== Input records
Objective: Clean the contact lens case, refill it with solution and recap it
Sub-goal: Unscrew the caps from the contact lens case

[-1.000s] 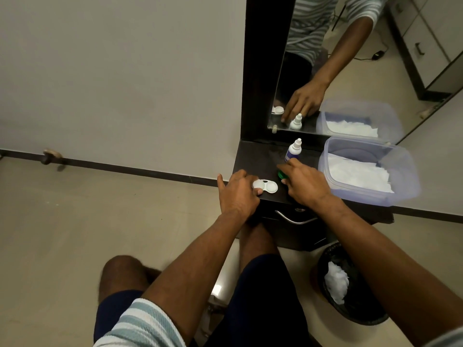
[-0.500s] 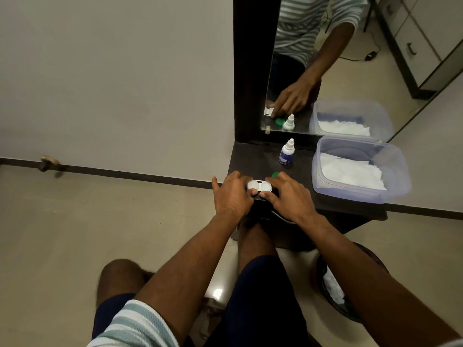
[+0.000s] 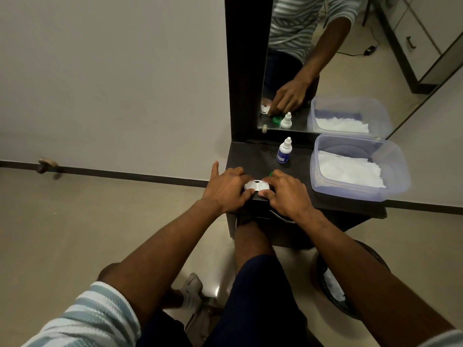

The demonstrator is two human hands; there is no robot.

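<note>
Left hand [image 3: 226, 187] lies knuckles-up at the front left corner of the dark dresser top [image 3: 253, 156], thumb stuck out to the side, fingertips curled onto the left end of the contact lens case [image 3: 257, 185] & holding it down. Case sits flat near the front edge, betw both hands; it's a small white twin-cup piece w/ a dark notch in the middle. Looks light, rigid, smooth plastic (prob slick if wet), so it'd skate or flip under a careless push; best taken by the outer rims of the cups, one end per hand. Right hand [image 3: 288, 194] pinches the right end, thumb at the near side, fingers over the far side. A green cap [image 3: 271, 174] peeks out just behind those fingers. Farther back stands the solution bottle [image 3: 284, 151], upright, apart from the case. Far right: clear tub [image 3: 398, 171] w/ white tissues
</note>
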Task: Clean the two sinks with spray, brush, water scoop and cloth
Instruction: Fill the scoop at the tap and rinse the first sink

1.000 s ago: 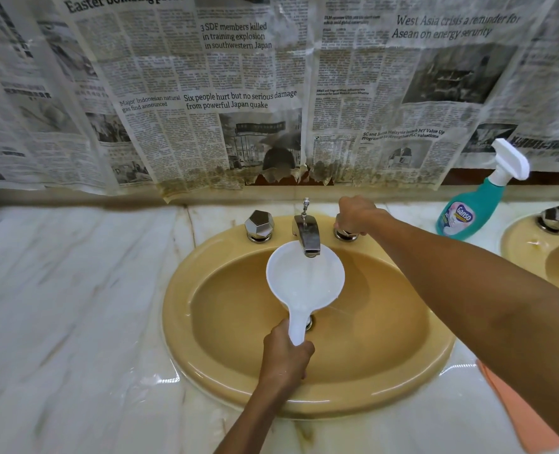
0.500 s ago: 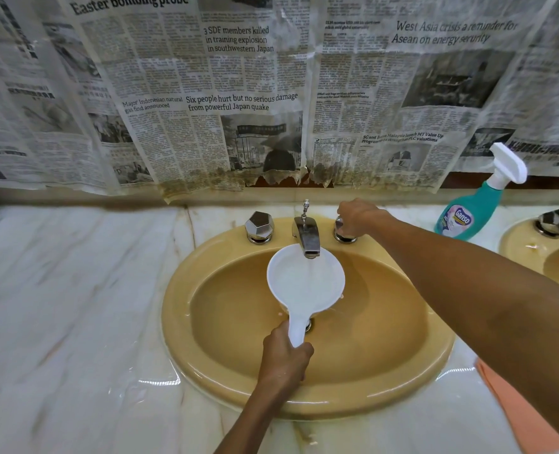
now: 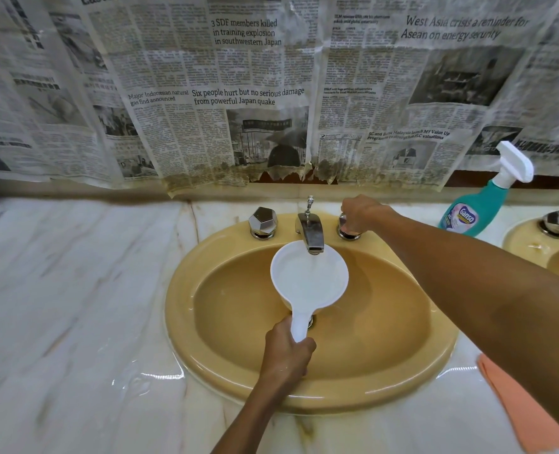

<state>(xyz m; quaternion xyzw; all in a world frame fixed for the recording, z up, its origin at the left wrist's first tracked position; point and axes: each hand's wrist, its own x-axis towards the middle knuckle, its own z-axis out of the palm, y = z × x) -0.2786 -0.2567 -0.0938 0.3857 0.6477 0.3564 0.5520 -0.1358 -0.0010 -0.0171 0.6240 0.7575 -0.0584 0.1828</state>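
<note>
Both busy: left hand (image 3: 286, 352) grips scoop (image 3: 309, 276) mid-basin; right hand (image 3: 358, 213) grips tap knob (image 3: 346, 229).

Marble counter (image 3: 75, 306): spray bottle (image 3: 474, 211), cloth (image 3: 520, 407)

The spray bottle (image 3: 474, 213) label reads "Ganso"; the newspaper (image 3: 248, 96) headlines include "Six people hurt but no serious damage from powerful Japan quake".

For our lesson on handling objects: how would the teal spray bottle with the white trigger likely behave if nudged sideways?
The teal spray bottle with the white trigger looks tall, narrow and already leaning, so it probably tips easily. It seems to be light plastic. The glossy marble counter looks wet, so it may slide.
</note>
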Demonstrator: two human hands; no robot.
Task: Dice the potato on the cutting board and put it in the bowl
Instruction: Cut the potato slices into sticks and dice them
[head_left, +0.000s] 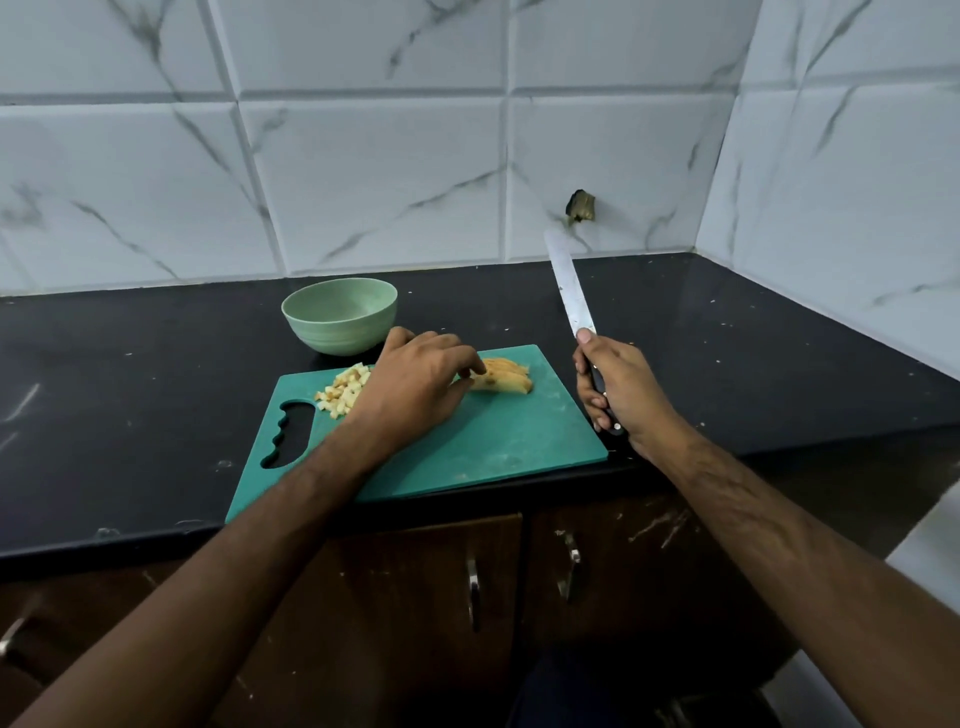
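Note:
A green cutting board (498, 441) lies on the black counter. On its far right part rests a stack of potato slices (506, 379), and my left hand (415, 384) pinches their left end with its fingertips. A pile of small potato dice (344, 391) sits at the board's far left, partly behind my left wrist. My right hand (615, 389) grips the black handle of a long knife (569, 283), held off the board's right edge with the blade pointing up and away. The pale green bowl (340, 314) stands empty just behind the board.
The black counter (130, 389) runs to a marble-tiled wall behind and a side wall on the right. A dark broken hole (581, 205) marks the back wall. Brown cabinet doors with metal handles (472, 587) sit below the counter's front edge.

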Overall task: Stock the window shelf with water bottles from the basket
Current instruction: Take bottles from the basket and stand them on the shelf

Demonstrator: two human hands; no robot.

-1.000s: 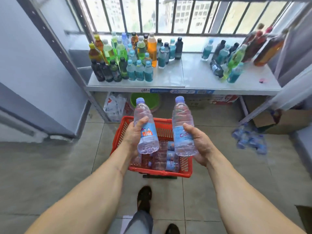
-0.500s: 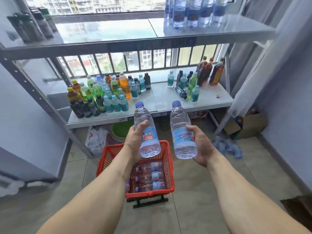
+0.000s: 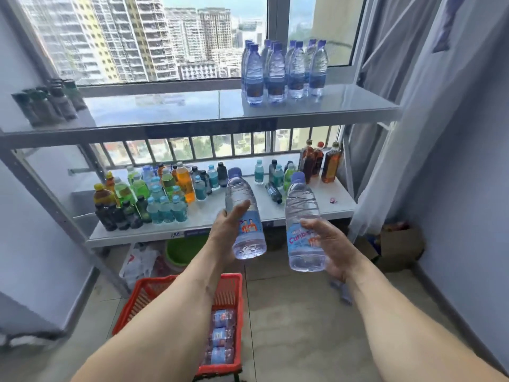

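Head view: one water bottle (image 3: 244,216) upright in each of the hands (image 3: 225,230).

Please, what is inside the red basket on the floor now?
In the red basket, three water bottles lie on their sides near its right wall. The left forearm covers most of the inside, so any further bottles cannot be seen.

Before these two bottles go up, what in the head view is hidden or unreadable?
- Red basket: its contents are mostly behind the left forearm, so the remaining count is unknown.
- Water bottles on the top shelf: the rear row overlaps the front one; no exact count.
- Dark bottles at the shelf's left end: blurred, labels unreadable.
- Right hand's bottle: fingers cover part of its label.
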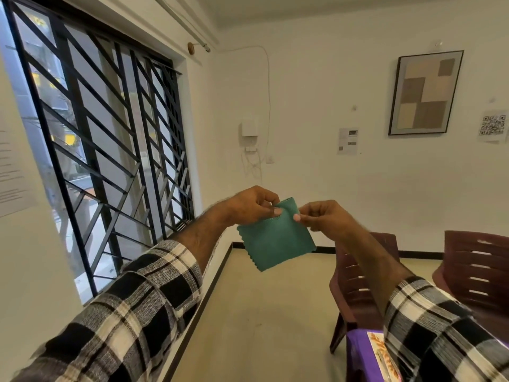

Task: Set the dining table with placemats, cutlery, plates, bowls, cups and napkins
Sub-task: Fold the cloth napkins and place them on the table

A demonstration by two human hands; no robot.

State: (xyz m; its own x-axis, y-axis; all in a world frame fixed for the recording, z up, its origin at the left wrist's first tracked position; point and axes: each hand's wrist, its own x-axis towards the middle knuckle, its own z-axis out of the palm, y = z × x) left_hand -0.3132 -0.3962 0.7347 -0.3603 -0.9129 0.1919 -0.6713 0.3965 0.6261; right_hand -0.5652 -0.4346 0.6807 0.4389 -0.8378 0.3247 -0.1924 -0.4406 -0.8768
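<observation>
The checked sleeves (132, 312) lay nearest the camera, one low on each side, and both forearms reached forward and up from them. The hands met in mid-air in front of the person, well above the floor. Between them hung a teal napkin (278, 238), folded into a small square with a zigzag-cut lower edge. The left hand (252, 205) pinched its upper left corner between thumb and curled fingers, and the right hand (321, 215) pinched the upper right edge in the same way, so the cloth drooped below both hands. Below the right forearm showed a corner of a purple-covered surface (358, 346) with an orange-patterned placemat (381, 351) on it; it was too cut off to say more. Dark red plastic chairs (476, 271) stood beyond and below the right hand, and a barred window (104, 139) lay off to the left of the left hand. The step in hand seemed to be folding or straightening the napkin before laying it at a place setting. The next move would likely call for bringing the cloth down toward the surface below the right arm while keeping the fold closed.
</observation>
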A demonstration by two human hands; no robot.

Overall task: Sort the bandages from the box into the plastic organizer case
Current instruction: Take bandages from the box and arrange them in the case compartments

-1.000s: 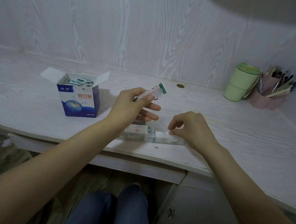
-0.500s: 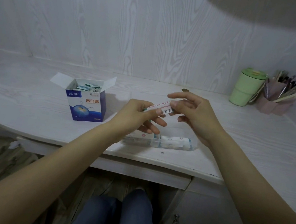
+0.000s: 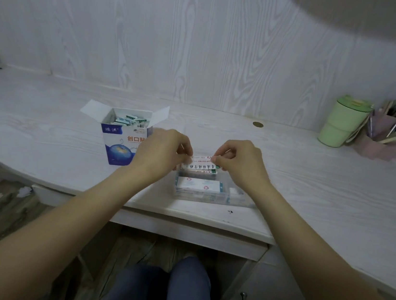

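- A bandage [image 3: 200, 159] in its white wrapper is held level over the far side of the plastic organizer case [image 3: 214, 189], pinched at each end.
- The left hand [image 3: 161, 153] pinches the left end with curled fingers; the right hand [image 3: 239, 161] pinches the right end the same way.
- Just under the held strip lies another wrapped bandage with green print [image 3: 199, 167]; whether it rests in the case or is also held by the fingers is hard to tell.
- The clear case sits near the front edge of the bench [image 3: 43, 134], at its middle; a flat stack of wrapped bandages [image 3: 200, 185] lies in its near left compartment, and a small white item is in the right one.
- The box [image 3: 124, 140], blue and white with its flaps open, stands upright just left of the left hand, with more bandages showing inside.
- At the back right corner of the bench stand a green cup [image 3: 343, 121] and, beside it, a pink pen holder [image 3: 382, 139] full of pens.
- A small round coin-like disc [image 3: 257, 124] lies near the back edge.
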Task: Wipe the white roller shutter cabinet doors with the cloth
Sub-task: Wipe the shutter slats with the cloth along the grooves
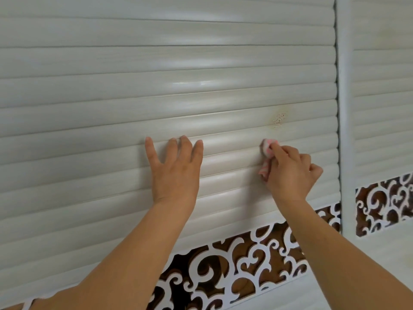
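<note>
The left hand (176, 168) lies flat against the door (89, 90), fingers straight and spread over the slats, holding nothing; the right hand (290, 173) is curled round a small bunched cloth (268, 145), pink and white, pressing its tip to a slat with the forefinger stretched along it; the cloth sits on the right part of this door, just below and left of a brownish speckled stain (279, 119), which it does not yet touch. A second door (380, 86) stands to the right beyond a white upright post (345, 108); under both runs a fretwork band (245, 253) of white scrolls over a dark brown ground. Judging from the stain, the work here looks unfinished, and the risks lie in how the cloth meets the ribs; a wad this small may ride the crowns of the slats and skip the grooves between them, leaving dirt in the seams; a hard rub at the stain might smear it along the slat rather than lift it, all the more if the cloth is already soiled, which cannot be told from here; slats of this kind probably flex, so pressure from the right hand without the left bracing nearby could make the door give or rattle; a downward stroke carried too far could snag the cloth on the cut edges of the fretwork; the second door could simply be missed.
</note>
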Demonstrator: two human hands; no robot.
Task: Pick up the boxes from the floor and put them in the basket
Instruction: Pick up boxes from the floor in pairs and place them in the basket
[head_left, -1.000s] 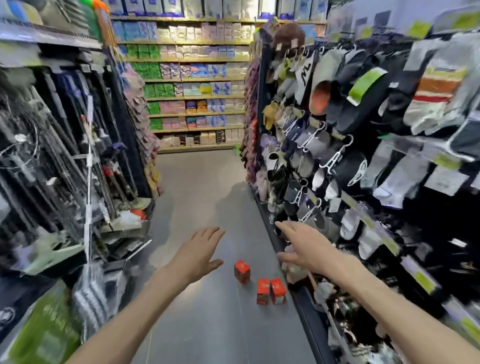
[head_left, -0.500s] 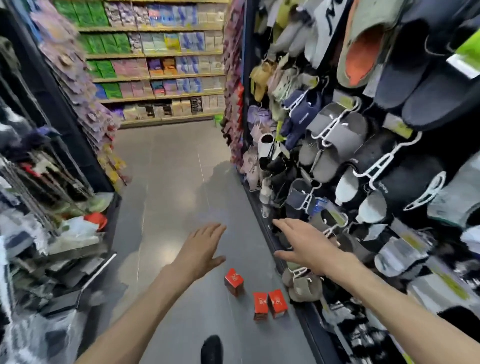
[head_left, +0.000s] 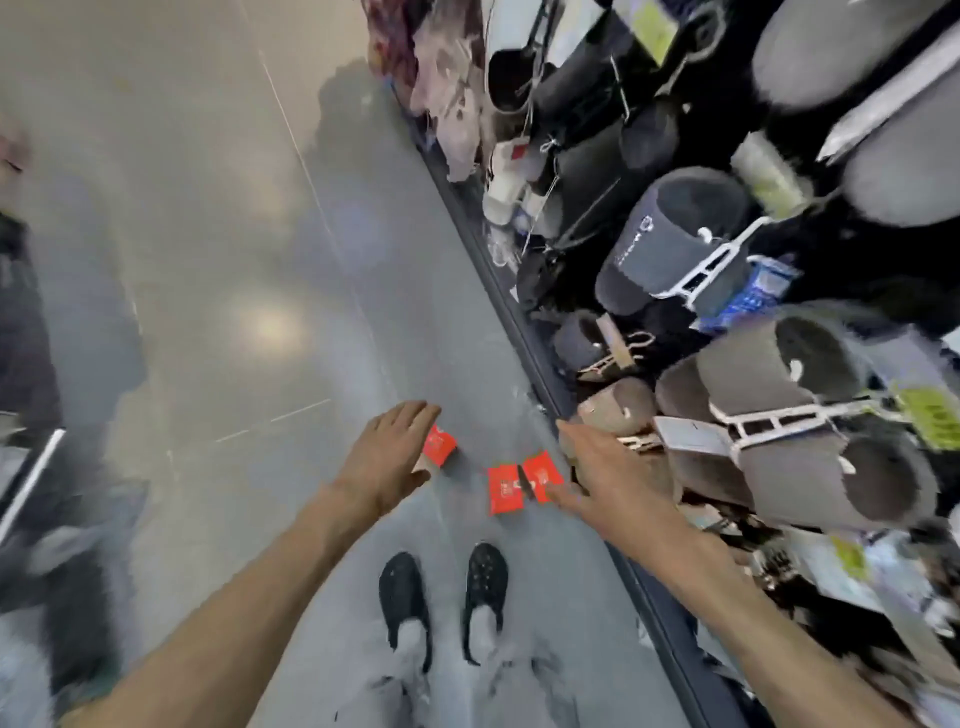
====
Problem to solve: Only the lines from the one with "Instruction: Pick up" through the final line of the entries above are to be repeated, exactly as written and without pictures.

Exercise solution:
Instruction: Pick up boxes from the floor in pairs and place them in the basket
[head_left, -1.000s] 
[head_left, -0.500s] 
[head_left, +0.000s] 

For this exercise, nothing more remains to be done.